Because iOS is getting features like "Facebook integration" while Android rolls out 360 degree panoramas on a device that outspecs the iPhone 5 and is less than half the price.
I am continually amused at how much emphasis people like you put on spec lists. Most people in the world don't care about specs. They care about the actual experience of using the device.
Apple seems to disagree with you since in the past year, all the new products that they have introduced have pretty much been spec upgrades with no innovation (and sometimes, regressions, e.g. maps).
There is actually a lot of innovation in those spec upgrades. The A6 SoC is custom designed and pretty impressive considering it is faster than the competition whilst using less power. And the thinness of the screen (i.e. integration of touch sensors) is definitely innovative.
Okay? Android's experience has been evolving from day one. iOS is basically the same experience except for major features like multitasking menu, notification menu, etc (and where did those come from).
"Features" are a major part of the experience and was the more important part of my post. Your desire to focus on specs and attempt to dismiss my entire post goes to show the value of lumping "people like me" together and trying to pretend like the specs don't affect the experience. Here's an experience, day-in-and-day-out hearing about people complain about how crashy apps are in iOS.
At least you didn't try to claim that people don't notice a difference between $300 and $650.
I'm very happy to talk experience and features. I mean, come on, did you watch the 4.2 announcement video???
Huh? Your entire post was dismissing one of the features iOS introduced in the same breath as you talked about Android "outspec[cing]" iPhone. And yet you're claiming I'm trying to focus on specs, but you're trying to focus on "features", as if that's any different and better.
Every time someone has tried to hype an Android phone in a discussion I've been a part of, all they do is throw out a bunch of buzzwords and acronyms made up by companies like Samsung to try and market their phone. They don't even try and explain what these damn things are, much less why I should care about them. It seems the goal is to try and overwhelm me with the quantity of "features", even though, were I to actually buy this phone, I wouldn't even use most of the things they hyped.
So please, keep talking about spec lists. Just don't be surprised when not everyone buys into your hype.
Are you a troll? Because all you did was just repeat yourself, nitpick something I didn't even say and ignore everything else.
Go watch the 4.2 announce and note how every feature is about enhancing the experience and adding core features that iOS will probably not seen any, anytime soon.

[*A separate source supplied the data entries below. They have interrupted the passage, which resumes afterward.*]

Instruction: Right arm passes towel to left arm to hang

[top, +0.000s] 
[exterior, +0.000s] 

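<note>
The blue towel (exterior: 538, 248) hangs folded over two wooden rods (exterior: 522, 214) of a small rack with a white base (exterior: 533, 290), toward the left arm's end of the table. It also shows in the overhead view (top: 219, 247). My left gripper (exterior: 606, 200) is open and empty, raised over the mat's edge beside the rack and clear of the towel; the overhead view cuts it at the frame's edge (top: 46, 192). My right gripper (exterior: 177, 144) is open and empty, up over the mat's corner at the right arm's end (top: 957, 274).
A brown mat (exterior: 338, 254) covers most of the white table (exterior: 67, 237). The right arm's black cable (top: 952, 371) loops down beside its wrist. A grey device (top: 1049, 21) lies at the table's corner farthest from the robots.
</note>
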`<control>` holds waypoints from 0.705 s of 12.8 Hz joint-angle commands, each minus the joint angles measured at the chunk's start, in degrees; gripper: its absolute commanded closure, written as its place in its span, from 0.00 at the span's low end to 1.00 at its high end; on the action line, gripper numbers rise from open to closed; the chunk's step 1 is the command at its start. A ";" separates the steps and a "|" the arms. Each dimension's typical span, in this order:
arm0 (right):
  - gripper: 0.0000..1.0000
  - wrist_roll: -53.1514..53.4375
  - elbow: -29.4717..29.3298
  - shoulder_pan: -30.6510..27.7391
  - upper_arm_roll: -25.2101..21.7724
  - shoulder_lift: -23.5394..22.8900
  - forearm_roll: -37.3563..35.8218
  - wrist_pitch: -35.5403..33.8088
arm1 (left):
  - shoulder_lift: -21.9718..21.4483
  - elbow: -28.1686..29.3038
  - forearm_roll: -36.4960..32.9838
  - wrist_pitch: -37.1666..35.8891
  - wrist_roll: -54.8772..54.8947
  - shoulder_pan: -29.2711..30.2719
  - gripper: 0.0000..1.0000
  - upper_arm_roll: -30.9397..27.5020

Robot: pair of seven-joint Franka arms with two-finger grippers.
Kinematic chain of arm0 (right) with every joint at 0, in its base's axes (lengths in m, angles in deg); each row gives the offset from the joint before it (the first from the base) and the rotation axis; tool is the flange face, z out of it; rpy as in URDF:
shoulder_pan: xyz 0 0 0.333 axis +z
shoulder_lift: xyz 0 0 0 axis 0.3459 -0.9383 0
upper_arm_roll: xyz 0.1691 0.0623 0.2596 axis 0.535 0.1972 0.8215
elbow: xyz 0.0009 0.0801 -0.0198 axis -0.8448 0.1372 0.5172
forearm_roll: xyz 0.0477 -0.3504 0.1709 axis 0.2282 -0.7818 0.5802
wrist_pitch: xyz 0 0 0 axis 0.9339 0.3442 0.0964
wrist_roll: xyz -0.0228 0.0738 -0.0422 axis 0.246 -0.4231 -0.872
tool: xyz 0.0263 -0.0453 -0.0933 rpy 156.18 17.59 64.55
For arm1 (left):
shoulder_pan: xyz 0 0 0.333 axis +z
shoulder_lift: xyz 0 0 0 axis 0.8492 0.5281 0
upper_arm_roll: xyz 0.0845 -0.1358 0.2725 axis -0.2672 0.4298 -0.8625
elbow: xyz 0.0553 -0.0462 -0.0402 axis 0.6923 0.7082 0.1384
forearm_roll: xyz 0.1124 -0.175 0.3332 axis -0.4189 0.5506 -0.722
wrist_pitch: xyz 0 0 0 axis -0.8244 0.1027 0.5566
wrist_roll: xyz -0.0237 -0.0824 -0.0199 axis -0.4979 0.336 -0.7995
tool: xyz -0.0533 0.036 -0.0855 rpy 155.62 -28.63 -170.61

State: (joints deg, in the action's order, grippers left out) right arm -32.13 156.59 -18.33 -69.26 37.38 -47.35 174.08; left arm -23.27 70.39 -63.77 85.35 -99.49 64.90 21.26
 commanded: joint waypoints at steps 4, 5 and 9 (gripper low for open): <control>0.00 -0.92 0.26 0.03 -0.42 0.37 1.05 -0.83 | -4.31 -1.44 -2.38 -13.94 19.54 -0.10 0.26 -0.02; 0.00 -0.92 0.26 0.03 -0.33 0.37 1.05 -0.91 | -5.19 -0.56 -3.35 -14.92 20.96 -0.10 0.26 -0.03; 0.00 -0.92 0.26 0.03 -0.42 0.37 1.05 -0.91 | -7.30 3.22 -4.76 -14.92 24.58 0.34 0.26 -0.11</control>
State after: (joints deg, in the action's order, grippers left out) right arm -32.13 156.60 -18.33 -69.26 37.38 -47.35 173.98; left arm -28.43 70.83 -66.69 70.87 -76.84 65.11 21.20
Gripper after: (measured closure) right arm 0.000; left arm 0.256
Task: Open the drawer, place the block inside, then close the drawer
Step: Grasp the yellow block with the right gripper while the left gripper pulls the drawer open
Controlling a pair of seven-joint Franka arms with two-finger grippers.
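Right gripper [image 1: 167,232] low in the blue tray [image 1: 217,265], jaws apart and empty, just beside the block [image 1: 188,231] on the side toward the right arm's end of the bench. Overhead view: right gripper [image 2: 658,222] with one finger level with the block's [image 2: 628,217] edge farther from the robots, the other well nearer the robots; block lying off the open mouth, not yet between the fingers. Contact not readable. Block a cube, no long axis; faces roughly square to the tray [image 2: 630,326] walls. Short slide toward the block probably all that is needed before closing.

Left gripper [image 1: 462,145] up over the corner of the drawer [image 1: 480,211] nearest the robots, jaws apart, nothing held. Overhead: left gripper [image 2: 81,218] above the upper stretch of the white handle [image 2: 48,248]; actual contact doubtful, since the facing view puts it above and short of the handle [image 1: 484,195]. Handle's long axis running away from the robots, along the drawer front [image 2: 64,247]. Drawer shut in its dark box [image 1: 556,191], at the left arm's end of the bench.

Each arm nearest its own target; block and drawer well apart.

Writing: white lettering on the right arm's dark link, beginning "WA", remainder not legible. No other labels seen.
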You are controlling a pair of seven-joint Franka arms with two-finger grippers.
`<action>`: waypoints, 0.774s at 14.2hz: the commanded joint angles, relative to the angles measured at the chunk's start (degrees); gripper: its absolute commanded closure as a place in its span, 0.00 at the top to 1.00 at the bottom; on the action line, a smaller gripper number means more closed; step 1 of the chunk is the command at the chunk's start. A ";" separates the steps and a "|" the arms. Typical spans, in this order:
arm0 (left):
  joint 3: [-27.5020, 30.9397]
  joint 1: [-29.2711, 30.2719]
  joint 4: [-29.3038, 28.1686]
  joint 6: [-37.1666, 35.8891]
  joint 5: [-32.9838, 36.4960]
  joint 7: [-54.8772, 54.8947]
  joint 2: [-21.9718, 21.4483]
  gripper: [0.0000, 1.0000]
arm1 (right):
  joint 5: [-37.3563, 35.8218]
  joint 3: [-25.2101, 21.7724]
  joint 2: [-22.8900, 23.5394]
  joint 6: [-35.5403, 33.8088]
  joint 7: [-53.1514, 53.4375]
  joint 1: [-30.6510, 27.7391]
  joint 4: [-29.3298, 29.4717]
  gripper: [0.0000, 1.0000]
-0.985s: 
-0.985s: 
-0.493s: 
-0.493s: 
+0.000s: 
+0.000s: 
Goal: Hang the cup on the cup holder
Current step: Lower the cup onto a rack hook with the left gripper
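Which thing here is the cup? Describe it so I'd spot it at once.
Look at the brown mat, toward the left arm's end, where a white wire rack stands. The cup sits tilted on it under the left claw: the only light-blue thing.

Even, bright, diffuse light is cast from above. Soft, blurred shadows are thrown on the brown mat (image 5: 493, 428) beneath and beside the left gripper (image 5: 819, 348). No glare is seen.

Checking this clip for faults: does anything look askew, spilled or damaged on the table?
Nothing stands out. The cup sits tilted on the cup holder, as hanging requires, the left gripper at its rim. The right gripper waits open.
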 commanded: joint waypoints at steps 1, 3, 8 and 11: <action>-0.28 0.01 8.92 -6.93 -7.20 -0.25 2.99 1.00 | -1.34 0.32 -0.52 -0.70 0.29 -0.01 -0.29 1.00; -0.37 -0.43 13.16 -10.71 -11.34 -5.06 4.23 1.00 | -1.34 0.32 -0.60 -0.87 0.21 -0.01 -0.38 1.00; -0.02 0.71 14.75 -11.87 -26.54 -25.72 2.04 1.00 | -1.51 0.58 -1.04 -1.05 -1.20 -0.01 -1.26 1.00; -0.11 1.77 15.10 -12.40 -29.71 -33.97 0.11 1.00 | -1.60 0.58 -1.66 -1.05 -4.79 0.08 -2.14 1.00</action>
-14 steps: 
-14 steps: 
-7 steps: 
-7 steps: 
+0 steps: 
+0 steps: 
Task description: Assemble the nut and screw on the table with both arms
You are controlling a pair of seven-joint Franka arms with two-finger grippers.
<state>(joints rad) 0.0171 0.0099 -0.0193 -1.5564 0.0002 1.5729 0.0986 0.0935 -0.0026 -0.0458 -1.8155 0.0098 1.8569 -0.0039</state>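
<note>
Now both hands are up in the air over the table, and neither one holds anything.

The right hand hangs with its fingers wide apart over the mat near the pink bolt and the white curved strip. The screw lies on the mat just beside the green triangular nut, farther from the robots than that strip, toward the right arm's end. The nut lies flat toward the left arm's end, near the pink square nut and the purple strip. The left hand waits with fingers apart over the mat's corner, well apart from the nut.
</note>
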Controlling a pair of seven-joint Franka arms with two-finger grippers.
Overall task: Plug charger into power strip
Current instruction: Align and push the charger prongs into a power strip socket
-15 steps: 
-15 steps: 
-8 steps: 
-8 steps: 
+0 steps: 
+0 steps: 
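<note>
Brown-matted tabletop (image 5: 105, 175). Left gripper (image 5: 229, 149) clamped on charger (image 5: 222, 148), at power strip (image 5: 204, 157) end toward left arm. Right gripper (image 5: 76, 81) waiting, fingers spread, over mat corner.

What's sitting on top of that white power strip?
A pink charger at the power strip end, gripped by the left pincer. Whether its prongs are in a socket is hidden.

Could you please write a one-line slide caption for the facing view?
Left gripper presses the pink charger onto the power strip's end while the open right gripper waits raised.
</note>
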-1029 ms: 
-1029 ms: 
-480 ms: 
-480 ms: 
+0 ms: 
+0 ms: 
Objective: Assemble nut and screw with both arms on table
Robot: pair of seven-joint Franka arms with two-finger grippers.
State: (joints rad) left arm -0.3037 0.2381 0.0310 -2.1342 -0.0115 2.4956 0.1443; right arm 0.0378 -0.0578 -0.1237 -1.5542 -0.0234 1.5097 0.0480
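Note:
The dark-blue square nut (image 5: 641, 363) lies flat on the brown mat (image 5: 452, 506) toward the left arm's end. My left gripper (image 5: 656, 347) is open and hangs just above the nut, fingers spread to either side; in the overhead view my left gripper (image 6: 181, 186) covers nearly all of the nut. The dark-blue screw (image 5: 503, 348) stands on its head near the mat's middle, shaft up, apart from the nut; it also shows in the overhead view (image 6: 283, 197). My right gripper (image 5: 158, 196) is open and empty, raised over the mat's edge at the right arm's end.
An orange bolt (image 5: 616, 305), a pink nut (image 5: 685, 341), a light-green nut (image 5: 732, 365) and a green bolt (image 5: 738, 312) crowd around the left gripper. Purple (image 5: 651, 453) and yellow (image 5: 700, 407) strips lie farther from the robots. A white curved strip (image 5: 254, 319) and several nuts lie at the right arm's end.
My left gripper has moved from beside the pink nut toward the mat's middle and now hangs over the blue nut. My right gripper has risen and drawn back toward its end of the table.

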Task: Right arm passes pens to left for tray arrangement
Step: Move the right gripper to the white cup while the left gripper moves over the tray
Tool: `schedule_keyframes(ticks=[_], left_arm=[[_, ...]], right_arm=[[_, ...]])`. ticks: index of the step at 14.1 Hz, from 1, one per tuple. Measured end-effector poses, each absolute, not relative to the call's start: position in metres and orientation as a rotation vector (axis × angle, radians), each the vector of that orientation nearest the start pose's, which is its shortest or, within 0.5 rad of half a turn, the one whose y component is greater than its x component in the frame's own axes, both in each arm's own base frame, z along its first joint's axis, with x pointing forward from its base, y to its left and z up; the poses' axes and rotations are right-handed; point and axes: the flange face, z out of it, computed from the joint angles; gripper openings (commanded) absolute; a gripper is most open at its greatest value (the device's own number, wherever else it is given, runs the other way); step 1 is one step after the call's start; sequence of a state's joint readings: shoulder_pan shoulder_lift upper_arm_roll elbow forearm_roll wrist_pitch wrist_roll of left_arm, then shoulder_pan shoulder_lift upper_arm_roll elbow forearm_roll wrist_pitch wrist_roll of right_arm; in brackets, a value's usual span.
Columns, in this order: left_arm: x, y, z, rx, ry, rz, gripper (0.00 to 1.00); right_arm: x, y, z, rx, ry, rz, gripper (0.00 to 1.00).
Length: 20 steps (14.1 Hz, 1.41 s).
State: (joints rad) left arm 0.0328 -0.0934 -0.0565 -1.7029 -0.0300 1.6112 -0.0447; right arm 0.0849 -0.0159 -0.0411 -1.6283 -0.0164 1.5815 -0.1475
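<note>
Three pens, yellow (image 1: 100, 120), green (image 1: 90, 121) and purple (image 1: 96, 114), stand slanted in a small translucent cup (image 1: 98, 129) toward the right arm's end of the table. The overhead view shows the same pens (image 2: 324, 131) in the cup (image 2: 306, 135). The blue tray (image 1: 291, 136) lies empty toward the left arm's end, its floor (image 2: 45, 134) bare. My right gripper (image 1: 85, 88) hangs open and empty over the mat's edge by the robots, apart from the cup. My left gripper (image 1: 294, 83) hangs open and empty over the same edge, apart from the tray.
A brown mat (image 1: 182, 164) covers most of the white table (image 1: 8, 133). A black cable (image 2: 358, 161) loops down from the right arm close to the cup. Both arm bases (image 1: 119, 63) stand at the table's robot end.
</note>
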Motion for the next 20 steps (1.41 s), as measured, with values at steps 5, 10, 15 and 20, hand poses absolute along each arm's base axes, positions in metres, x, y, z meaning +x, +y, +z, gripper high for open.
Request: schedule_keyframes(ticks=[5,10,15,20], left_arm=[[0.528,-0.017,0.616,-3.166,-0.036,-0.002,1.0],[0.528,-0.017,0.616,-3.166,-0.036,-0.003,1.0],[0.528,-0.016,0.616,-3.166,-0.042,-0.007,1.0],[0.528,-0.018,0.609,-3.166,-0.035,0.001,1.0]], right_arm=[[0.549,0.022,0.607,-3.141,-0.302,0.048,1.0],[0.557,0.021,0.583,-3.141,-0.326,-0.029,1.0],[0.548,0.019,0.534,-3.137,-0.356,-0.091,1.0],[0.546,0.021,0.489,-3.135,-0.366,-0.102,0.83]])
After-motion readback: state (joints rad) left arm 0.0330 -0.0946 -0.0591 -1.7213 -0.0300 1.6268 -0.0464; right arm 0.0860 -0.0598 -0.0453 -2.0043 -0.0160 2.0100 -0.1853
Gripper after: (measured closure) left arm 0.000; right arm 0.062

I mocked "Facebook integration" because it is mockable, that's what you're going to argue is "experience enhacning"? Android had it from it's very first release via Intents.
Again, I didn't even mention spec lists in that last post, you are really desperate to keep trying to attack me with that, aren't you? (Also, did you watch the iPhone 5 keynote, all it is is specs. Are you paying any attention to iOS and Android or are you just repeating stereotypes from 2 years ago?)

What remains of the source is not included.